North Korea declares state of emergency over first suspected COVID-19 case

North Korea declares state of emergency over first suspected COVID-19 case

North Korea declared a “state of emergency” and ordered a lockdown on Sunday of the border town, Kaesong, after a person suspected to have been infected with the coronavirus illegally entered North Korea from the South.

If true, this would mark the first case of COVID-19 officially acknowledged by the North Korean government.

“An emergency event happened in Kaesong City where a runaway who went to the south three years ago, a person who is suspected to have been infected with the vicious virus returned on July 19 after illegally crossing the demarcation line,” reported official state mouthpiece KCNA.

Defections from North Korea are fairly common; more than 30,000 North Koreans are suspected to have fled to South Korea since the 1990s. Some have even surprisingly chosen to return to the North after failing to adapt to life in the capitalist South. However, it is extremely rare for people to travel across the inter-Korean border across the demilitarized zone (DMZ), one of the most heavily armed borders in the world.

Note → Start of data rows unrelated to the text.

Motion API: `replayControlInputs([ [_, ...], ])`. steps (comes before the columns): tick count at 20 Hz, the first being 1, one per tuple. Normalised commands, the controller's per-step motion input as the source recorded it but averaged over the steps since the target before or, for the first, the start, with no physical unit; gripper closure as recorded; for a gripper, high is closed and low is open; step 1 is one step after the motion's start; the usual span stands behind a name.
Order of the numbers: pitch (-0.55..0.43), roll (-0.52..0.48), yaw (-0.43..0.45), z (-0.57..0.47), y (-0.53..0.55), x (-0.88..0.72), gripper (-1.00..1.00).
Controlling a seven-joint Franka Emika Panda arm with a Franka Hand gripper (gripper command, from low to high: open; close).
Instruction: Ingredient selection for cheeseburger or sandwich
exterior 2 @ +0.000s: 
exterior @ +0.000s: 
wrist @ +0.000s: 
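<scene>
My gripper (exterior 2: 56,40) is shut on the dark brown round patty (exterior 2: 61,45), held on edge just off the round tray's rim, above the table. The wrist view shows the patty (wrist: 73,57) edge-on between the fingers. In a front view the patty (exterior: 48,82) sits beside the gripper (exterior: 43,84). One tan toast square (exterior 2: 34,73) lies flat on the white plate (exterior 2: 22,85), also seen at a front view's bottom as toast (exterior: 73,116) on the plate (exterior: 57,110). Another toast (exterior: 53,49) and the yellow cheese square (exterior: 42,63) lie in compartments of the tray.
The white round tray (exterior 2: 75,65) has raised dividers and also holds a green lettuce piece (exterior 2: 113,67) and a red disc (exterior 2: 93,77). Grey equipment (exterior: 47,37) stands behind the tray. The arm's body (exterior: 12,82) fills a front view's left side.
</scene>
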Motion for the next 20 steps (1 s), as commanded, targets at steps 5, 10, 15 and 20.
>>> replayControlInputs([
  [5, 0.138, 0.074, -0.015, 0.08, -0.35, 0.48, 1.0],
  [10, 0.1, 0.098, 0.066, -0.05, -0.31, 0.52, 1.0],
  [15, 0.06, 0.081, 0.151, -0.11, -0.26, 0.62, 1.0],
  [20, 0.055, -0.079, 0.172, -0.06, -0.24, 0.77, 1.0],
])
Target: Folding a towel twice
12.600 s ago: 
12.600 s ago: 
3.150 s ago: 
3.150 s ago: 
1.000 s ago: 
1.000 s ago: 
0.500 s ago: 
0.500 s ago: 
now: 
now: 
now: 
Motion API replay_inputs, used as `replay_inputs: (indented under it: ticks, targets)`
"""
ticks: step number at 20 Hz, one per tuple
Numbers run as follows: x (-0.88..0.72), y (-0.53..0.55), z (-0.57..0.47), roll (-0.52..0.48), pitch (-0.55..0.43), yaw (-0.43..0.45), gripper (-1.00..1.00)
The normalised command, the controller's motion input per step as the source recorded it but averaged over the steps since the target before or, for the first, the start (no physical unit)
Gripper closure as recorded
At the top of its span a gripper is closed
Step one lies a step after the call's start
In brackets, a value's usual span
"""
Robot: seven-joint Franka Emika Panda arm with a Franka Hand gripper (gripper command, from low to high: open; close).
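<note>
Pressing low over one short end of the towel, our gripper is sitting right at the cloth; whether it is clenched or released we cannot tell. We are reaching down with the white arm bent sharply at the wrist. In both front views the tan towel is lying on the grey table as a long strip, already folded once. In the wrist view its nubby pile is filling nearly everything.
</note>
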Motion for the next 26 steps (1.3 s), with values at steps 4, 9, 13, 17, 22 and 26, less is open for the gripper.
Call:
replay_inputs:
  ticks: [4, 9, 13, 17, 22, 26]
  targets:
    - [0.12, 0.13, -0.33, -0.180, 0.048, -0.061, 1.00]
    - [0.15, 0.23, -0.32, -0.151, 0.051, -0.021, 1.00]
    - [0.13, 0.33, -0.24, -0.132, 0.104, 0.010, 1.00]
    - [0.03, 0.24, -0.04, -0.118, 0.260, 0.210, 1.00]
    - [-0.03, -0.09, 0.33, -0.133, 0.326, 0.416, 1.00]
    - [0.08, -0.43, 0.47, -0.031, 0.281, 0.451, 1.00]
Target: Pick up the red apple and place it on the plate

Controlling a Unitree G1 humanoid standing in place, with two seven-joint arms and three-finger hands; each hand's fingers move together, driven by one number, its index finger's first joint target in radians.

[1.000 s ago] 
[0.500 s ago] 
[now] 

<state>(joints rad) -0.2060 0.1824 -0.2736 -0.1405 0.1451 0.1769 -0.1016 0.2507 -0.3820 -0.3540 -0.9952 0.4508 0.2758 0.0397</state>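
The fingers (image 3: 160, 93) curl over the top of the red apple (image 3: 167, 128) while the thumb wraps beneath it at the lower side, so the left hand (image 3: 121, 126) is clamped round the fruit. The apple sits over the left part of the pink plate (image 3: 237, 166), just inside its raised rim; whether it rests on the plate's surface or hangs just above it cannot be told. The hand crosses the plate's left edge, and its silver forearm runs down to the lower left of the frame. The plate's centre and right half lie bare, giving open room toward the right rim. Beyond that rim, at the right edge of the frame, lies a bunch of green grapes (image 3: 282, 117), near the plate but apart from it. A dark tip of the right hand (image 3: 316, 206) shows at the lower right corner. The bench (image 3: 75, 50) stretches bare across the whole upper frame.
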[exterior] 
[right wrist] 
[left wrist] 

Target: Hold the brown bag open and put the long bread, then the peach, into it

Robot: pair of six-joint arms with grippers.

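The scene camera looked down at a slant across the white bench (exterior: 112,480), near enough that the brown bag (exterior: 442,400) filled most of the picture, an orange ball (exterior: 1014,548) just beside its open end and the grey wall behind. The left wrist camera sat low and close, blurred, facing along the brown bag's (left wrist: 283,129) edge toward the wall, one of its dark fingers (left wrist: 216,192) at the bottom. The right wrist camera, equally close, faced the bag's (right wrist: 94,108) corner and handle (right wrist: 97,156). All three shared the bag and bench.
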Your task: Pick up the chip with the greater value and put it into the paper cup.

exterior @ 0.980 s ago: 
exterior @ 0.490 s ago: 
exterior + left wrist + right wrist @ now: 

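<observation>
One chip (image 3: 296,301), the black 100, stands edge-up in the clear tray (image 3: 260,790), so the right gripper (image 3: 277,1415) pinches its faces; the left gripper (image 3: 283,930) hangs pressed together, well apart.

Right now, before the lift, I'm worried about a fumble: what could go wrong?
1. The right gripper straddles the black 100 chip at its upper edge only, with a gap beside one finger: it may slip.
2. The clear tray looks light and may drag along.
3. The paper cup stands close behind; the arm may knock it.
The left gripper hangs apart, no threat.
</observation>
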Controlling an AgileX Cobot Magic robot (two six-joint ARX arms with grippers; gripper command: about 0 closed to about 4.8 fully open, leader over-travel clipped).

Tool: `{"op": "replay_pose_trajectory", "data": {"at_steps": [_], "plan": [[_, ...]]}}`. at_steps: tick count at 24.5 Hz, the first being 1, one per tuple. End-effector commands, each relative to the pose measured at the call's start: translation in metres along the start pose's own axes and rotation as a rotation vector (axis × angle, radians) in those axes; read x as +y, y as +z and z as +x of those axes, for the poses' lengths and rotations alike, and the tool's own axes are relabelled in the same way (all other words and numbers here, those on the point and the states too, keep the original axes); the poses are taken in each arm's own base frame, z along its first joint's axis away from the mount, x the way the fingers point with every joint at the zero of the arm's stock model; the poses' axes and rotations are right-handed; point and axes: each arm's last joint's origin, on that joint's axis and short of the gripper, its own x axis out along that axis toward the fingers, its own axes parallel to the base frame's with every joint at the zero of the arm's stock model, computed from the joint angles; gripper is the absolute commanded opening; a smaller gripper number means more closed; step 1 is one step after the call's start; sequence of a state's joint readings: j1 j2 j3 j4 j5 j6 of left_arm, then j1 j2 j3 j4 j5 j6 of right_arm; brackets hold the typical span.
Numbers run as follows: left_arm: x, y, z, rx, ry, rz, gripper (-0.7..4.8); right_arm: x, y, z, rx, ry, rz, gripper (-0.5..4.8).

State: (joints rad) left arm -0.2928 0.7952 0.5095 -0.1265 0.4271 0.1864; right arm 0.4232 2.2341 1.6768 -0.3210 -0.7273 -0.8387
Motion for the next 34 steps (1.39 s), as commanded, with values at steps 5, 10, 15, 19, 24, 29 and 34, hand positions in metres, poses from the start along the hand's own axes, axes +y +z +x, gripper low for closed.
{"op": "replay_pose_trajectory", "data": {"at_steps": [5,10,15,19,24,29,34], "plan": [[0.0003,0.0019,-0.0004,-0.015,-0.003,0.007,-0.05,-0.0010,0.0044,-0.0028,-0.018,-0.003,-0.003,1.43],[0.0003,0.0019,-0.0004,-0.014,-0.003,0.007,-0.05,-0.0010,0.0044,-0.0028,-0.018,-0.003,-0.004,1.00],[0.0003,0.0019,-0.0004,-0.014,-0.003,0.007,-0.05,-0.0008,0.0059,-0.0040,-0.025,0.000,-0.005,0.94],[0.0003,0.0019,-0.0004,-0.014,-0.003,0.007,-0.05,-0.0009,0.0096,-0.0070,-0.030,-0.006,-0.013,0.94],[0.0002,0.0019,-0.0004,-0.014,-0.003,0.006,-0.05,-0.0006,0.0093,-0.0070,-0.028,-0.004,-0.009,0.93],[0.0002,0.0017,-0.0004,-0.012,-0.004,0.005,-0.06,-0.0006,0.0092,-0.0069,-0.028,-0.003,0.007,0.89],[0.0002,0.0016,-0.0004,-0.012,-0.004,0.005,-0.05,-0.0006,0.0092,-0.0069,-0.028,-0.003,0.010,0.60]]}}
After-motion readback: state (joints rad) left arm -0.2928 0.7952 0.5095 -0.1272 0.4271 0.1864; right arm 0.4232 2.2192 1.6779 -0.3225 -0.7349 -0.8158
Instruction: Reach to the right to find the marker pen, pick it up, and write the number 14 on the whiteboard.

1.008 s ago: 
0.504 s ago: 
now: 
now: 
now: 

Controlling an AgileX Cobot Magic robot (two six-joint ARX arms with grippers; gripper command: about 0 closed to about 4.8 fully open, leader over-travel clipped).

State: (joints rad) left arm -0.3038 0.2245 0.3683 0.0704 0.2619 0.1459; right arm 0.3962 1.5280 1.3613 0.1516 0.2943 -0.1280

While they did not confirm outright if the person in question had the virus, they mentioned that “uncertain result was made from several medical checkups of the secretion of that person’s upper respiratory organ and blood.” Officials have since quarantined the person and launched contact tracing investigations based on these suspicions.

According to KCNA, North Korean leader Kim Jong Un held an emergency meeting to assess the “critical situation in which the vicious virus could be said to have entered the country,” after which he officially enacted a shift to “the maximum emergency system and [issued] a top-class alert.”

As part of his stringent response to combat a potential outbreak, Kim “took the preemptive measure of totally blocking Kaesong City and isolating each district and region from the other,” stated KCNA.

The hermit kingdom had previously lauded their “shining success” in virus prevention, reporting that they had no cases of COVID-19, despite doubt from external analysts.

However, North Korea’s early reaction to the pandemic was drastic and stringent. It closed all its borders and shut down business with China, which accounts for almost all of its external trade, as well as mandating month-long quarantine periods for all diplomats and clamping down on smugglers.

As one of the most isolated and tightly controlled countries in the world, the government may have had an easier job in controlling the spread of the virus within its borders. However, its isolation from the rest of the world, as well as acting sanctions over its nuclear weapons program, also make it difficult to procure the medical supplies needed to fight an outbreak if it occurs.

Some analysts believe that the announcement of the first suspected case of COVID-19 was significant because it could represent an attempt to call for help.

A professor at Kyung Hee University in South Korea Choo Jae-woo said, “It’s an ice-breaking moment for North Korea to admit a case. It could be reaching out to the world for help. Perhaps for humanitarian assistance.”

Despite receiving coronavirus test kits from Russia and other international relief agencies, North Korea is still ill-equipped to handle any potential outbreak.

North Korea’s economy is already under immense strain from international sanctions and it is estimated to have one of the highest rates of absolute poverty in the world as well as an underequipped public health system.

“North Korea is in such a dire situation, where they can’t even finish building the Pyongyang General Hospital on time,” said Cho Han-bum, senior fellow at the Korea Institute for National Unification in Seoul.

“Pointing the blame at an ‘imported case’ from South Korea, the North can use this as a way to openly accept aid from the South.”